Problem to work on: Leave out every picture and set down, exactly, the lines below from the one holding "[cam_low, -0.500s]" up to and including the one holding "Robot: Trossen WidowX".

*** Opening Listed records ***

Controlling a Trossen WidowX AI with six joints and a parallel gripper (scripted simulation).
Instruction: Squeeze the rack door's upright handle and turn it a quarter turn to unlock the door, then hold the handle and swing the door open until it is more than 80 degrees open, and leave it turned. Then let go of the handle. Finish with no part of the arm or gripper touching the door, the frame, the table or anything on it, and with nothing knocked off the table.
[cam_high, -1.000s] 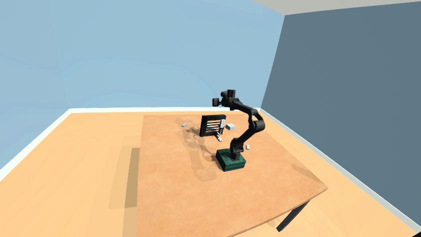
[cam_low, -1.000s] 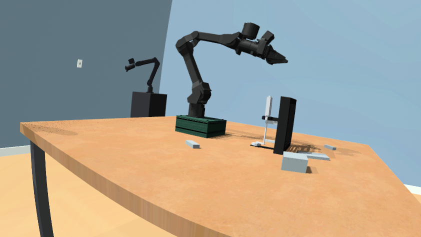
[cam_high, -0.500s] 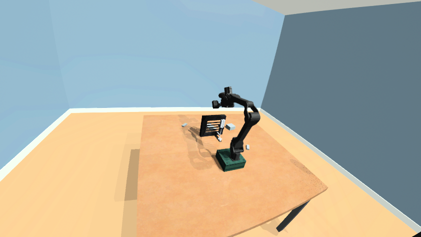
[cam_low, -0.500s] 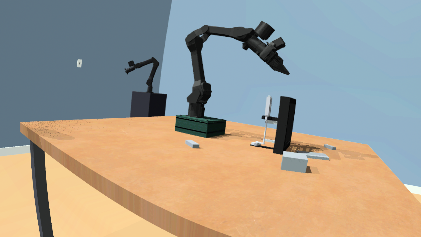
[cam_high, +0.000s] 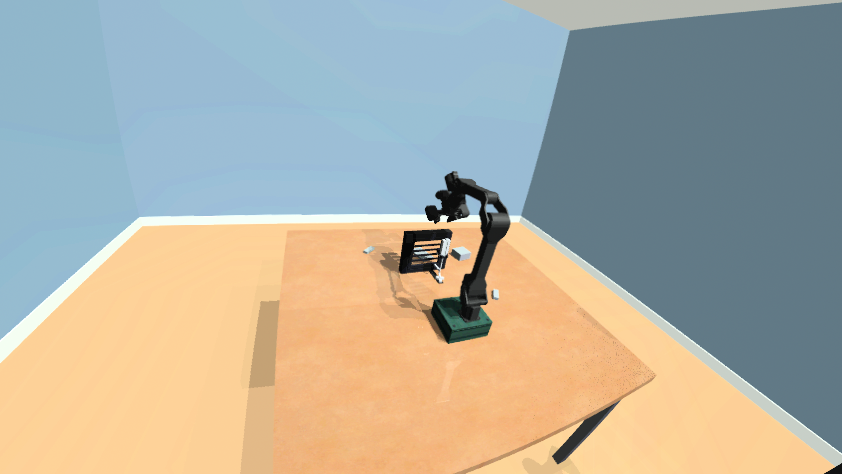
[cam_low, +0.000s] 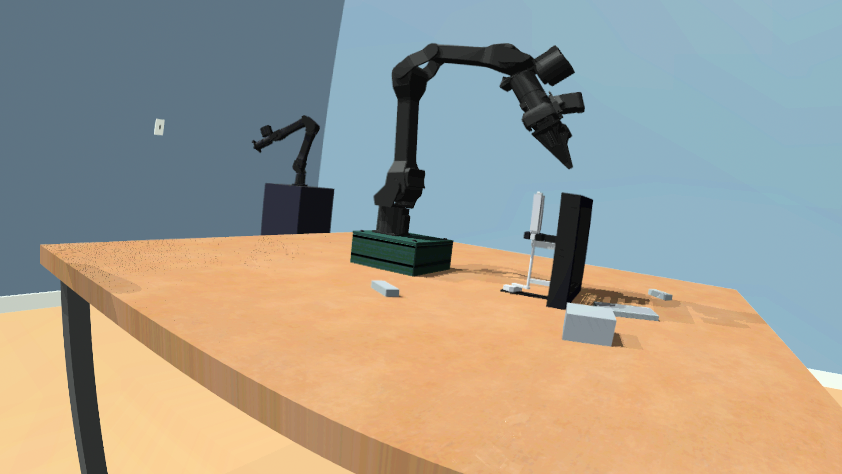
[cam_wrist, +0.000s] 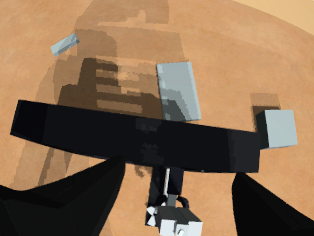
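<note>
The black rack frame (cam_high: 407, 254) (cam_low: 570, 250) (cam_wrist: 100, 133) stands upright on the table. Its barred door (cam_high: 418, 255) looks closed, in line with the frame. The white handle (cam_high: 445, 247) (cam_low: 536, 213) (cam_wrist: 180, 222) stands upright on the robot's side of the door, at the right in the top view, above a thin white rod. My gripper (cam_low: 570, 167) (cam_wrist: 181, 173) is open and empty, pointing steeply down. It is in the air above the handle and frame, touching neither. In the wrist view the handle shows at the bottom, between the fingers.
A grey block (cam_high: 461, 253) (cam_low: 589, 324) (cam_wrist: 281, 128) sits beside the frame. A flat grey slab (cam_low: 636, 312) (cam_wrist: 179, 90) and a small bar (cam_high: 368, 250) (cam_low: 659, 294) (cam_wrist: 65, 44) lie behind it. Another small bar (cam_high: 495, 293) (cam_low: 385, 287) lies near the green base (cam_high: 462, 320) (cam_low: 400, 253).
</note>
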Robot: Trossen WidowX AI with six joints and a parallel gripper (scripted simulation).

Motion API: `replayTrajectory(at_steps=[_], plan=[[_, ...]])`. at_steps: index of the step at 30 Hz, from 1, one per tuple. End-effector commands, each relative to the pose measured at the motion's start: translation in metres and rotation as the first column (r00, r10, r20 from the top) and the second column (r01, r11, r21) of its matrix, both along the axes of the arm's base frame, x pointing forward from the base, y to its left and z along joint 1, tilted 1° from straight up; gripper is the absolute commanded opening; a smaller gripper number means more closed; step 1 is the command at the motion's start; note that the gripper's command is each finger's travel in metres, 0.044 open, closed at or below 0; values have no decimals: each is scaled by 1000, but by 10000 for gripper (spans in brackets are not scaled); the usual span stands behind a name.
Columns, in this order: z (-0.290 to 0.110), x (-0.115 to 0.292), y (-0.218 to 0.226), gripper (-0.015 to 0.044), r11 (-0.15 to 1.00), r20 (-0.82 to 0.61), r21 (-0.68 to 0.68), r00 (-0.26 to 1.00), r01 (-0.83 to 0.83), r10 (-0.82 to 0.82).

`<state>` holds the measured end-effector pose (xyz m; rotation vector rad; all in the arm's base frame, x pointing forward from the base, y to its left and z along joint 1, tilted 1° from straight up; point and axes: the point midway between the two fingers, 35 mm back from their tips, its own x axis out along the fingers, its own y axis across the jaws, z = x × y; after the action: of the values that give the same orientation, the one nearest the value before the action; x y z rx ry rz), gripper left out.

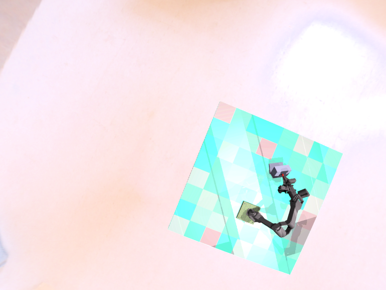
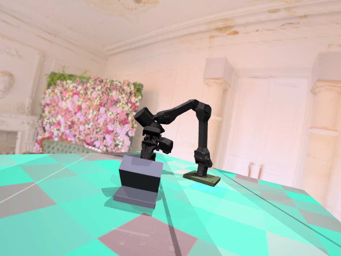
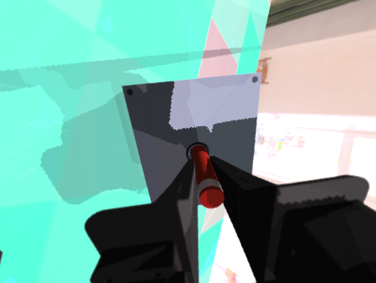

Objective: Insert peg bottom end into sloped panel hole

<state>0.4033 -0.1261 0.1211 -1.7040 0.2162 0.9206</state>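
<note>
Near the worktop's far edge, the gripper clenches a red peg, likely light, stiff and slippery, mid-shaft as its tip enters the panel hole.

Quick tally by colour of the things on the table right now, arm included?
Red: 1, the peg, held in the tool, its tip at the hole
Grey: 1, the sloped panel
Black: 1, the arm
Green: 1, the base plate
Total: 4
</note>
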Motion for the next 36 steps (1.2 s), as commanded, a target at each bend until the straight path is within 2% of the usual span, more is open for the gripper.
replayTrajectory(at_steps=[1, 15, 31, 32, 36], plan=[[-3, 1, 0, 0, 1000, -6, 2, 1000, 7, -7], [-3, 1, 0, 0, 1000, -2, 1, 1000, 0, 0], [0, -1, -1, 420, 1000, -3, 1, 1000, 0, 0], [1, -2, -2, 440, 1000, -3, 1, 1000, 1, -1], [7, -8, -6, 440, 1000, -6, 0, 1000, 2, -2]])
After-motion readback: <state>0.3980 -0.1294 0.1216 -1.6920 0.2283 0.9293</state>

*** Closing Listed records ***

Solution to this task:
[cam_low, -0.500s] 
[cam_high, +0.000s] 
[cam_low, +0.000s] 
[cam_wrist, +0.000s] 
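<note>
The black rack frame (cam_high: 407, 254) (cam_low: 570, 250) (cam_wrist: 100, 133) stands upright on the table. Its barred door (cam_high: 418, 255) looks closed, in line with the frame. The white handle (cam_high: 445, 247) (cam_low: 536, 213) (cam_wrist: 180, 222) stands upright on the robot's side of the door, at the right in the top view, above a thin white rod. My gripper (cam_low: 570, 167) (cam_wrist: 181, 173) is open and empty, pointing steeply down. It is in the air above the handle and frame, touching neither. In the wrist view the handle shows at the bottom, between the fingers.
A grey block (cam_high: 461, 253) (cam_low: 589, 324) (cam_wrist: 281, 128) sits beside the frame. A flat grey slab (cam_low: 636, 312) (cam_wrist: 179, 90) and a small bar (cam_high: 368, 250) (cam_low: 659, 294) (cam_wrist: 65, 44) lie behind it. Another small bar (cam_high: 495, 293) (cam_low: 385, 287) lies near the green base (cam_high: 462, 320) (cam_low: 400, 253).
</note>
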Robot: Trossen WidowX AI with six joints and a parallel gripper (scripted simulation).

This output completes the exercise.